Print the lines in the listing below that fall between the line with "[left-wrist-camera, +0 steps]" and the line with "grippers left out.", those two lines included, exactly as they stand and with nothing else.

+===+

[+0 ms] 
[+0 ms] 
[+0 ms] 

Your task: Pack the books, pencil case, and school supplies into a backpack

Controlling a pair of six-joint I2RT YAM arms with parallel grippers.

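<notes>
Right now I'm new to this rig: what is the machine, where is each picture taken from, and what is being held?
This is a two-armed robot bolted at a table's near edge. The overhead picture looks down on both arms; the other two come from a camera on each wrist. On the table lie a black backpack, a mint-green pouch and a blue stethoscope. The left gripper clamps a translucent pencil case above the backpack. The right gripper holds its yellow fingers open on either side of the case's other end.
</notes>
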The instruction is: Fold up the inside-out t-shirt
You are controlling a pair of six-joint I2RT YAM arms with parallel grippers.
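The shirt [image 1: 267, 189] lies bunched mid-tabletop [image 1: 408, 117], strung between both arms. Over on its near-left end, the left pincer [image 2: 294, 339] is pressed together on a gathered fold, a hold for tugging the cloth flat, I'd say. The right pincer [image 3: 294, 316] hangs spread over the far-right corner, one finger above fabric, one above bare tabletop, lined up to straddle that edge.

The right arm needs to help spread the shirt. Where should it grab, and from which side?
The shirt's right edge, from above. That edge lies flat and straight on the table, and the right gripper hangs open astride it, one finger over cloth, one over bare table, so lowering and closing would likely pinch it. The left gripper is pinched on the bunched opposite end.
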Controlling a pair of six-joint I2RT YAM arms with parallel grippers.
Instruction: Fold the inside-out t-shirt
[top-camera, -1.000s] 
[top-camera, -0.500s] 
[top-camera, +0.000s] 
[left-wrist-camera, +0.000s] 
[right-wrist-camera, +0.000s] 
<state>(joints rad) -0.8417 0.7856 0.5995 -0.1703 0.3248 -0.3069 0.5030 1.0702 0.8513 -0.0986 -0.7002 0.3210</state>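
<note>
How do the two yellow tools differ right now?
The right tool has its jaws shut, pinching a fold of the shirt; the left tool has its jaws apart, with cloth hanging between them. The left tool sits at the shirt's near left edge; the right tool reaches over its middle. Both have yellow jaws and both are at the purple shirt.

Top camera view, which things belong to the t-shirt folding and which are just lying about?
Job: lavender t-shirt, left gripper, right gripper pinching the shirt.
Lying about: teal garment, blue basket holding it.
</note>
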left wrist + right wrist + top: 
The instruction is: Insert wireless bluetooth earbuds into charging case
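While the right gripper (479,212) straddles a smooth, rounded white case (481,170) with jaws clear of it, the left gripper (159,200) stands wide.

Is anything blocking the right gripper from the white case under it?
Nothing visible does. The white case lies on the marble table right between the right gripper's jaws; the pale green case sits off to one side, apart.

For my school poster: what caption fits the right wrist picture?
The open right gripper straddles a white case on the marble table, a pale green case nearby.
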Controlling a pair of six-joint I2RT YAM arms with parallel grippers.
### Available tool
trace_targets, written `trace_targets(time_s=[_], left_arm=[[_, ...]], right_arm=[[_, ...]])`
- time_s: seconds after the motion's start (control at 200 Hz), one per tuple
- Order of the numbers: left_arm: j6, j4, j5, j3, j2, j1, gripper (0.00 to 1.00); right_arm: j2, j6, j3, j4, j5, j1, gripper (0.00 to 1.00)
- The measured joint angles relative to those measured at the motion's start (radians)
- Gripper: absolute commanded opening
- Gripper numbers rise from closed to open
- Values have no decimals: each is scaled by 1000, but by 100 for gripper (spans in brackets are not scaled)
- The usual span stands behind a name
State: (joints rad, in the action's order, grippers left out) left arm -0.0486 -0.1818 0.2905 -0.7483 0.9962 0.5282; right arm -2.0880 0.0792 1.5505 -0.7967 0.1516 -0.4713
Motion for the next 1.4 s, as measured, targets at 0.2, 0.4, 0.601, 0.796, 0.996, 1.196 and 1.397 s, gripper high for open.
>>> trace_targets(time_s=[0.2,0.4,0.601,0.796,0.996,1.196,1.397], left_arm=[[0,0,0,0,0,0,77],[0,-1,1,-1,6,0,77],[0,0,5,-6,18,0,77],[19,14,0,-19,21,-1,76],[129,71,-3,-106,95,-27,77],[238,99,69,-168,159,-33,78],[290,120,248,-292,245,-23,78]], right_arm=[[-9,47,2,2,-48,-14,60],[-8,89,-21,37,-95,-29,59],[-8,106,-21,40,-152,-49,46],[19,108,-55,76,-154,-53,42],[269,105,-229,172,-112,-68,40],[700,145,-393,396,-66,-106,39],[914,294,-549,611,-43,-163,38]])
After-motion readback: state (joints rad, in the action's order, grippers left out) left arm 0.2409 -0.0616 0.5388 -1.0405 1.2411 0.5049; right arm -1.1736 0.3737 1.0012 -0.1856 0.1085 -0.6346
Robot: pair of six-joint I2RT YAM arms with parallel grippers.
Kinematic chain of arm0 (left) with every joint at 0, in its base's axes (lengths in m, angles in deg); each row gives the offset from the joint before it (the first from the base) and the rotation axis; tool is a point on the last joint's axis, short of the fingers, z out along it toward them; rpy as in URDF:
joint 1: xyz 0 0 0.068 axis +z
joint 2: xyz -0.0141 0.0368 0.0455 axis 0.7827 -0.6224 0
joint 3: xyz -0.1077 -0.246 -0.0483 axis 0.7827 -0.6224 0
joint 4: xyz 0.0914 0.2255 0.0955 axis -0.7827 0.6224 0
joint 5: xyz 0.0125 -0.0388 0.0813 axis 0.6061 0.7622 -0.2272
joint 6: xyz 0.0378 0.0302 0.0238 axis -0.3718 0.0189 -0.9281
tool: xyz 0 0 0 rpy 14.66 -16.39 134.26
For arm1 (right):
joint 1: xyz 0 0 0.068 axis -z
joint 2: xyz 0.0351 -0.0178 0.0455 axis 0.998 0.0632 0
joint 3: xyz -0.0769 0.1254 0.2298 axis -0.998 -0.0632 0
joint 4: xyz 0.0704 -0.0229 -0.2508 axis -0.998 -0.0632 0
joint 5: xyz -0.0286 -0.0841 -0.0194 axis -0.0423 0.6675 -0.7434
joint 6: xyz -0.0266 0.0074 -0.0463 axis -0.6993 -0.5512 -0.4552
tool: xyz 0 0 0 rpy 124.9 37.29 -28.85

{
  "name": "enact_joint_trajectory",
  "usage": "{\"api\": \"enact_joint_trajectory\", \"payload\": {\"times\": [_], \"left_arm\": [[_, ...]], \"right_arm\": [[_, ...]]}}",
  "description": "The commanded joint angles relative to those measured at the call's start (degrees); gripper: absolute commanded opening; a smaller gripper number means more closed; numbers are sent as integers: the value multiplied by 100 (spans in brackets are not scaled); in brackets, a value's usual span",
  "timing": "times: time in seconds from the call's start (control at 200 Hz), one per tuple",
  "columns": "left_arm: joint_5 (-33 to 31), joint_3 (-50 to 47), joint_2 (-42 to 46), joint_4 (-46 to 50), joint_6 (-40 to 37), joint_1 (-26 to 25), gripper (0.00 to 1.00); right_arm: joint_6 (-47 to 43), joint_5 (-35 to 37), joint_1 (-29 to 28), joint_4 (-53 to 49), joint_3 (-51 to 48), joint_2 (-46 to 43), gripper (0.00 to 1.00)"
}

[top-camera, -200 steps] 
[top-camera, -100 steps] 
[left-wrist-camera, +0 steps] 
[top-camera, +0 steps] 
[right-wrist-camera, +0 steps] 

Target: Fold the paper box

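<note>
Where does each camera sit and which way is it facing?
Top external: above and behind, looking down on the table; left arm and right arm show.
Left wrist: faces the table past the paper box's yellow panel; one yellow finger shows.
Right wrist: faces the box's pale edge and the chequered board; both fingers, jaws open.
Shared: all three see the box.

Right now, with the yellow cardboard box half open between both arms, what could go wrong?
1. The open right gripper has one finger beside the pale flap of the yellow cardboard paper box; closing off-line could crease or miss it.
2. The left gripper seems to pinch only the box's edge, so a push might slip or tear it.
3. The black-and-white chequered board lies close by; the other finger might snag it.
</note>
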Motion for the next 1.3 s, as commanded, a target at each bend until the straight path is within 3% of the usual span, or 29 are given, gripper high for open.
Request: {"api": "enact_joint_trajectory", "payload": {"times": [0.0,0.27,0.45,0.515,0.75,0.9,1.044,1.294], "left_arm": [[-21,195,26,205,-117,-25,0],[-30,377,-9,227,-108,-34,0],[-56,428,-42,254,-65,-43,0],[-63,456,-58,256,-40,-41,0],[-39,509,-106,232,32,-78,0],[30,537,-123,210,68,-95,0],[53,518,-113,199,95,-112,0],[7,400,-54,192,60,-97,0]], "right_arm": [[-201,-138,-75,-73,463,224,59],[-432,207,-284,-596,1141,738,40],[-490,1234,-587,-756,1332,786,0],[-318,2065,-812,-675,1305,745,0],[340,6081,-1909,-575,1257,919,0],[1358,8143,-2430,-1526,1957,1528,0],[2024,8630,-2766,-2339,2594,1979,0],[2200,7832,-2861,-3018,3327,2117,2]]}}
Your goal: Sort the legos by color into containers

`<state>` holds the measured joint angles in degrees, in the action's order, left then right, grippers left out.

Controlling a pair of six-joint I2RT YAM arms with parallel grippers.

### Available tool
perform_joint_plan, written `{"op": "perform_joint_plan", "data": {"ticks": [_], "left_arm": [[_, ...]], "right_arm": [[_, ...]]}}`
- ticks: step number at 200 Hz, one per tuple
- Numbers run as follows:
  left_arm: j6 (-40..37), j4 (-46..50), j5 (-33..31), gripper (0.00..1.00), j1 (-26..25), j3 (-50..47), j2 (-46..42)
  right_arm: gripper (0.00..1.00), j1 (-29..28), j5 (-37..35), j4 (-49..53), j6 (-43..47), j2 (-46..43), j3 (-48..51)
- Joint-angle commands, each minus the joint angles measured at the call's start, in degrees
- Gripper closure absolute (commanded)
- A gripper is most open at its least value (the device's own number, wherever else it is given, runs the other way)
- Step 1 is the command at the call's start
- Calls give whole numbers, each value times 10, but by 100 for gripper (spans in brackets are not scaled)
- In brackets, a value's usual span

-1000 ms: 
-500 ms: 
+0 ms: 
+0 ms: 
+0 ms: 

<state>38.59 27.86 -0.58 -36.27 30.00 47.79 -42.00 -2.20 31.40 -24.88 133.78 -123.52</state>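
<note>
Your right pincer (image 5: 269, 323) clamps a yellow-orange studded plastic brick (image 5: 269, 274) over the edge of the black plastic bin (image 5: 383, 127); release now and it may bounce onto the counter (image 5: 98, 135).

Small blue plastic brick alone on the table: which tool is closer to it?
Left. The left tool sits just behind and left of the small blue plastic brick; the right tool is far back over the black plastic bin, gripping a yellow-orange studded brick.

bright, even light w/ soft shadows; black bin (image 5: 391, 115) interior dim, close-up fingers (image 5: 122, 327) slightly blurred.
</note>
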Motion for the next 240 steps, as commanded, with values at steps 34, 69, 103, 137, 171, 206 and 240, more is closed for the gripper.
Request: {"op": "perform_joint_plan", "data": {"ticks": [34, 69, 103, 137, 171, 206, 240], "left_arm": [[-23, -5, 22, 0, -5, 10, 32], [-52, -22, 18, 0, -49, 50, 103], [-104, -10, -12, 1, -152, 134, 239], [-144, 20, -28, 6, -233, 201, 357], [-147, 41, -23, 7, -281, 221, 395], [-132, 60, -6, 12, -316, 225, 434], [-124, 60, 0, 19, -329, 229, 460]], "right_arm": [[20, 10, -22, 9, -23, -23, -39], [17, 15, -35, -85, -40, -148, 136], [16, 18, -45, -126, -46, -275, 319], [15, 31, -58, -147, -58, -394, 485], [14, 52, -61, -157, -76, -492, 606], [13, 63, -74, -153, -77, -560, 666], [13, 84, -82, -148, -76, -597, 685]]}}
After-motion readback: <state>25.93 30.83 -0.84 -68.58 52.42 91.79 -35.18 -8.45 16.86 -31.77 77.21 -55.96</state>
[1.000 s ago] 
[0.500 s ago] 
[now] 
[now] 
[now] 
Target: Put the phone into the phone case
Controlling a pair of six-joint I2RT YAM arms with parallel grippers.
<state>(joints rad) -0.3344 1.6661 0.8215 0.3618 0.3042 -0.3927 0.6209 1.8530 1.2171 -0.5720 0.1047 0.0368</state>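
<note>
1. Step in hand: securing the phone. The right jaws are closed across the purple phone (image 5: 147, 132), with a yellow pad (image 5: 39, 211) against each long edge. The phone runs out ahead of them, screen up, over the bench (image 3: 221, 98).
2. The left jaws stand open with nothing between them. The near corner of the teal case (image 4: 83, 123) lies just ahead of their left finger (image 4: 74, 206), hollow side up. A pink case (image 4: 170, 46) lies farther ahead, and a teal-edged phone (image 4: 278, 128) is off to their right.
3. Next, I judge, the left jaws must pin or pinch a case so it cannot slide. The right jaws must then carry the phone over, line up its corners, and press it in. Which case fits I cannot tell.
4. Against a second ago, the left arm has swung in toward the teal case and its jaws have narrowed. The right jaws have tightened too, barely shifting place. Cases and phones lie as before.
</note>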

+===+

**Output of the exercise**
[left-wrist-camera, +0 steps] 
[top-camera, +0 steps] 
[right-wrist-camera, +0 steps] 

Target: Fold the paper box

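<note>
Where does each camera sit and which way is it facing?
Top external: above and behind, looking down on the table; left arm and right arm show.
Left wrist: faces the table past the paper box's yellow panel; one yellow finger shows.
Right wrist: faces the box's pale edge and the chequered board; both fingers, jaws open.
Shared: all three see the box.

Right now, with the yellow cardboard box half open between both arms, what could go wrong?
1. The open right gripper has one finger beside the pale flap of the yellow cardboard paper box; closing off-line could crease or miss it.
2. The left gripper seems to pinch only the box's edge, so a push might slip or tear it.
3. The black-and-white chequered board lies close by; the other finger might snag it.
</note>
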Motion for the next 1.3 s, as commanded, a target at each bend until the straight path is within 3% of the usual span, or 29 are given, gripper high for open.
Request: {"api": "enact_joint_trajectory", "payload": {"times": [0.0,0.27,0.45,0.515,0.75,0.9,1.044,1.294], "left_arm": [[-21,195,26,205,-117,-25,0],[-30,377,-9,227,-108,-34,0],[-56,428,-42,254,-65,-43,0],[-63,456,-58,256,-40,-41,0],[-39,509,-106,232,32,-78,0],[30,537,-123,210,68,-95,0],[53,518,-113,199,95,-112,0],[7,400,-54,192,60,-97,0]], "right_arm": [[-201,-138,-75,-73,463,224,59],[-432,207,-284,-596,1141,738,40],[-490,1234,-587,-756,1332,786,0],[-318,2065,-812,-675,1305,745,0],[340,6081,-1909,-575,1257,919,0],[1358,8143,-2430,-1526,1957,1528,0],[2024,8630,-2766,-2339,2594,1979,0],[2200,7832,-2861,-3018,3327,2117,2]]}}
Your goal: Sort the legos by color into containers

`<state>` holds the measured joint angles in degrees, in the action's order, left then right, grippers left out.

That finishes the output.